▶ Aim of the task
State only how many lines in the listing contain the string "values".
******************************
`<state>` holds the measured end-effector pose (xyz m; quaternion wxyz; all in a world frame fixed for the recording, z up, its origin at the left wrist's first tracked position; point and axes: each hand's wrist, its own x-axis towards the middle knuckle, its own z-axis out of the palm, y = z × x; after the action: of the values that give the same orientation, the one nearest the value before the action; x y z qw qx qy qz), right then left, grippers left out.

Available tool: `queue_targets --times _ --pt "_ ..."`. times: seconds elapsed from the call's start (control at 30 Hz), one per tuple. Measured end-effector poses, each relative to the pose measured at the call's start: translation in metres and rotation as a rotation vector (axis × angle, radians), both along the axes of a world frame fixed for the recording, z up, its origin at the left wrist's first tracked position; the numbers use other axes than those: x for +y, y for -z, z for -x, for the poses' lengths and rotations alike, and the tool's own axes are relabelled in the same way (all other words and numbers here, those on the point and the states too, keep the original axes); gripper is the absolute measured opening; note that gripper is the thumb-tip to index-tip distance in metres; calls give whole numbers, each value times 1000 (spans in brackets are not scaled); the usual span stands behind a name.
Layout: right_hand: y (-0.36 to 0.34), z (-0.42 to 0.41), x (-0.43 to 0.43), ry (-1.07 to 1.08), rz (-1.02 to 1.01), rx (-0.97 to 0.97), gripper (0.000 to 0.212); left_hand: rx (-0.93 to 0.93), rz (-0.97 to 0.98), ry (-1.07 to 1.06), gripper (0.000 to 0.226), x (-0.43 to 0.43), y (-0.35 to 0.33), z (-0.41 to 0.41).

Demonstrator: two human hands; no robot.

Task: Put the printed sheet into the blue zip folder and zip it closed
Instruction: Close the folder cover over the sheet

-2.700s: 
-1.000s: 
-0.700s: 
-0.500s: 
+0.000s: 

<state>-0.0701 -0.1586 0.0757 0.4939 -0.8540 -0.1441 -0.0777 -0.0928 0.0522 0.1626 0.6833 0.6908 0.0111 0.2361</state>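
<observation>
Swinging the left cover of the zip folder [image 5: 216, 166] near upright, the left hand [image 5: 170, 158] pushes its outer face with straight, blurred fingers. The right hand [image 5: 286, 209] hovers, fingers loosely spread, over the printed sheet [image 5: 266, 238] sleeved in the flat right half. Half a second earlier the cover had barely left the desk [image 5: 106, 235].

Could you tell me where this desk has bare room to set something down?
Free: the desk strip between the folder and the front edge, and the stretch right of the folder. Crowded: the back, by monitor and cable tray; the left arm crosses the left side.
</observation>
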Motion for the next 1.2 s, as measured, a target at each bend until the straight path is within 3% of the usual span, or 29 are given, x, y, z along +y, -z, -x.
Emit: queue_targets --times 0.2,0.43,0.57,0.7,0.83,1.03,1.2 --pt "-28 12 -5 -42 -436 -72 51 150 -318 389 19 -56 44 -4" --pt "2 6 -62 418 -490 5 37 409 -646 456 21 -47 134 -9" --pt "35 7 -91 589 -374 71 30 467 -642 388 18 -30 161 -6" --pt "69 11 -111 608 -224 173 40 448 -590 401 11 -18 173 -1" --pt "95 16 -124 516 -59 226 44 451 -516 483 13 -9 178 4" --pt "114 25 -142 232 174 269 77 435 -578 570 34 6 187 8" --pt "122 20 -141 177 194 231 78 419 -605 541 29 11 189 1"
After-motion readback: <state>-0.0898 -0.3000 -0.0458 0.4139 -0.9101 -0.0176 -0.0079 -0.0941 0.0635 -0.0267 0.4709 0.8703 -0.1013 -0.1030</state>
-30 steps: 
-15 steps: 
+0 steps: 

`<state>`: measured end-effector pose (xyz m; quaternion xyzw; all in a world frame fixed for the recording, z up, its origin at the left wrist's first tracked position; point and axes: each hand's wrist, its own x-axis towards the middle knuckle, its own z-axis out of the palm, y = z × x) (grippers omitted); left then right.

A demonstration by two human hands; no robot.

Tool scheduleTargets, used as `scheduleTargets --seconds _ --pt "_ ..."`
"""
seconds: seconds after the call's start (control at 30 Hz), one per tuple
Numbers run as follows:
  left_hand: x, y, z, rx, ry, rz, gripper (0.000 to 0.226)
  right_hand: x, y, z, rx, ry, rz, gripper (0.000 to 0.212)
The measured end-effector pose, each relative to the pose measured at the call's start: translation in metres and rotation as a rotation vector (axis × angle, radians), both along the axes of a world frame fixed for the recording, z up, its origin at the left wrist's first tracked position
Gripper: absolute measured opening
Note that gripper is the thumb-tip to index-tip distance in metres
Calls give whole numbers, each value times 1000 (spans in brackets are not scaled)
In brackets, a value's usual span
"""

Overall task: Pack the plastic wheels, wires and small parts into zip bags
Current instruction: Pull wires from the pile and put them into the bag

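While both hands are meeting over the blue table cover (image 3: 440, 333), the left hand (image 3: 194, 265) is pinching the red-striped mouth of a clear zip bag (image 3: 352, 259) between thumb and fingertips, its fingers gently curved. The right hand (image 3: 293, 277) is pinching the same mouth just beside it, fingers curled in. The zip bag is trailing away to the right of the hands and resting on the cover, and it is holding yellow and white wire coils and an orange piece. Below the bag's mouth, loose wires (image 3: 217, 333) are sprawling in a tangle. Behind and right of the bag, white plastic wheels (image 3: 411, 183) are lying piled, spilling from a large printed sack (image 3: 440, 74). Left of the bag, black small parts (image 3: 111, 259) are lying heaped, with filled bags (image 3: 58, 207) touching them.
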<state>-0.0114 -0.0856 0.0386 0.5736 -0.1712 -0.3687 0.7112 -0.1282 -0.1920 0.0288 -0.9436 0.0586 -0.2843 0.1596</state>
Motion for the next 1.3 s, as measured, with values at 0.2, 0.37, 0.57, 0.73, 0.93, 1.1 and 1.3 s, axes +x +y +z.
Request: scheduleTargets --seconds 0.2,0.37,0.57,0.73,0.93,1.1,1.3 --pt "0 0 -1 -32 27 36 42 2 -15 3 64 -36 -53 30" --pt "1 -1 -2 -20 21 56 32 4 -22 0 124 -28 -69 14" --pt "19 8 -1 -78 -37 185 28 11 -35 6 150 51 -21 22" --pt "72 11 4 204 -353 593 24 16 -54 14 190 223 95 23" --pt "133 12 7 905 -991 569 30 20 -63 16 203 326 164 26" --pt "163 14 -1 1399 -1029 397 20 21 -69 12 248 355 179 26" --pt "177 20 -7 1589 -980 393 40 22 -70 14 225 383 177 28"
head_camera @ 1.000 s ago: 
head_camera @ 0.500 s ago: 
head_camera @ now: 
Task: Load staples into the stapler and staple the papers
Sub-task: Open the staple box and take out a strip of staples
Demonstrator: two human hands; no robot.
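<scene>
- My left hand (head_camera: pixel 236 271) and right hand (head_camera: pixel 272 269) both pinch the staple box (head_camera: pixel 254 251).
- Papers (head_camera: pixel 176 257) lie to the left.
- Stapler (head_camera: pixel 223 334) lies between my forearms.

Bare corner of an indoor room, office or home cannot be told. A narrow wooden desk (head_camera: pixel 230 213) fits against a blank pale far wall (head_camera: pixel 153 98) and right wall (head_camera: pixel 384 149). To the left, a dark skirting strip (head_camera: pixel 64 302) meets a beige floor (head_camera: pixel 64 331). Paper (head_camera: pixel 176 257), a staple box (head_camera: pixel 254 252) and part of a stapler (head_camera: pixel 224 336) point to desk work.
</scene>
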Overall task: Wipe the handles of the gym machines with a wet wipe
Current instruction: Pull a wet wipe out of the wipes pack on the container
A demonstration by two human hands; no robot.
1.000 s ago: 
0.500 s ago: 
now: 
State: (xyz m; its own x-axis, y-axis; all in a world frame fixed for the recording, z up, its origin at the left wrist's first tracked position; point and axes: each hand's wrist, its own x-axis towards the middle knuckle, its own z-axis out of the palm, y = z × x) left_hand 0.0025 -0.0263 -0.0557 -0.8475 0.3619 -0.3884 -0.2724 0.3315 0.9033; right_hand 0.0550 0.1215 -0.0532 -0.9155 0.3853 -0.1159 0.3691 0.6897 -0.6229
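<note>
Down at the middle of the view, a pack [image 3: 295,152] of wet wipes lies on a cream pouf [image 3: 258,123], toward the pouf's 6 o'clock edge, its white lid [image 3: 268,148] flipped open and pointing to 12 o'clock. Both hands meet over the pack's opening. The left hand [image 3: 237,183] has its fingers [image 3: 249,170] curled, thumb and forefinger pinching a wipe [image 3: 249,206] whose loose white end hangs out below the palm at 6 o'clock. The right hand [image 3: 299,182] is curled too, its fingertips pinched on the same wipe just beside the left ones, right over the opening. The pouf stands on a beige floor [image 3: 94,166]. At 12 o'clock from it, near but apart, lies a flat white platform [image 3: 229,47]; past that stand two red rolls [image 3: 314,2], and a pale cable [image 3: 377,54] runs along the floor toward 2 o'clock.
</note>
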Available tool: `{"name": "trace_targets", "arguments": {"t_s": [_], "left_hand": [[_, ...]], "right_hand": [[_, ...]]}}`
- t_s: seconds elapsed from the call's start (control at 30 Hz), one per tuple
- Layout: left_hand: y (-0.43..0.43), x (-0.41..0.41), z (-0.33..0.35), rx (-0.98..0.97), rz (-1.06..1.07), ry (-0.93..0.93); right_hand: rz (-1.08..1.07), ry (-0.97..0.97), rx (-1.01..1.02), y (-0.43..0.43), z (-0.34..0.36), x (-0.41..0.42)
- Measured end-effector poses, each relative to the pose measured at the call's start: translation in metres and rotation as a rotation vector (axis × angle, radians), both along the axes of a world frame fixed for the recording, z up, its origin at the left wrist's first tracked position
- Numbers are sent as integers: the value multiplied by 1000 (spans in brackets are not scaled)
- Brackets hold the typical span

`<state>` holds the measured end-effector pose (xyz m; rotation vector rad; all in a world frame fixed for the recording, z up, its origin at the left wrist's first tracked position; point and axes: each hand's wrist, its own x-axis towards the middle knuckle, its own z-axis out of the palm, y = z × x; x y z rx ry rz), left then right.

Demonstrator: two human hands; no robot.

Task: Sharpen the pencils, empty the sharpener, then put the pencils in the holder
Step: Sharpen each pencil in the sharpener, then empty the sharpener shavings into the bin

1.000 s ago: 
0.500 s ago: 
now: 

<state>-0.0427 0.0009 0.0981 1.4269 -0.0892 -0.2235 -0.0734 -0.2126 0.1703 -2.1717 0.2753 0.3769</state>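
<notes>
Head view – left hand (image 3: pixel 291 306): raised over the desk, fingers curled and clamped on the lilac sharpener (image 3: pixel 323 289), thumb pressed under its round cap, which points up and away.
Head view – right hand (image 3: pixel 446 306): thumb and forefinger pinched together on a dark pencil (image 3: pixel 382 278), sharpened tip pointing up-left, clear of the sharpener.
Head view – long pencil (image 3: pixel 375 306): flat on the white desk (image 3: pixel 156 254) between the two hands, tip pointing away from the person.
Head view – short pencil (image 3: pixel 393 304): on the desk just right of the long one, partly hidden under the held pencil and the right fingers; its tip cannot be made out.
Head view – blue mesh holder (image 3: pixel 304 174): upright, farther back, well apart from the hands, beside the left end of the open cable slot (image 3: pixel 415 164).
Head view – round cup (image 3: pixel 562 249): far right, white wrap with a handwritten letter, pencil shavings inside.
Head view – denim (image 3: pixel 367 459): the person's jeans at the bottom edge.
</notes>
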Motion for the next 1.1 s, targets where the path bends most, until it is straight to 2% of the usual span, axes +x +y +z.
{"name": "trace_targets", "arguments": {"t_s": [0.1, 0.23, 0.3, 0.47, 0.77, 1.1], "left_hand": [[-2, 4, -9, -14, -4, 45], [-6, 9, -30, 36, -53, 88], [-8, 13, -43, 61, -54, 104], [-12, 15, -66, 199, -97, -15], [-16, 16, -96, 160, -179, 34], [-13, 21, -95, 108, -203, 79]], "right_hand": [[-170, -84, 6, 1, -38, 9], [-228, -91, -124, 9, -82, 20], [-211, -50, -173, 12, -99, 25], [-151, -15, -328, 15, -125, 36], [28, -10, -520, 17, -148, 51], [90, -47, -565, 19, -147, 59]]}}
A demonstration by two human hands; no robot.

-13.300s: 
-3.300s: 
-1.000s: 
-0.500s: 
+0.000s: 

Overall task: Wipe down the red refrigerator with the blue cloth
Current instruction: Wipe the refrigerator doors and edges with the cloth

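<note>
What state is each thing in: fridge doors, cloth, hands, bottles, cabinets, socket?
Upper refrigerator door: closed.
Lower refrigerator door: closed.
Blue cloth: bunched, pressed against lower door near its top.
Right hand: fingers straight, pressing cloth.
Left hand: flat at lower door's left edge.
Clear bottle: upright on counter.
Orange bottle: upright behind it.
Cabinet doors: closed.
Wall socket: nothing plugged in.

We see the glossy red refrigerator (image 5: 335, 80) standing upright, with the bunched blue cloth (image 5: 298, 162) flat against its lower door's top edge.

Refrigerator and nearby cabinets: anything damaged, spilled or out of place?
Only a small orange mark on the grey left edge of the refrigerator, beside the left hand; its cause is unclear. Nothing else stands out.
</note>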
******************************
▶ Task solution
2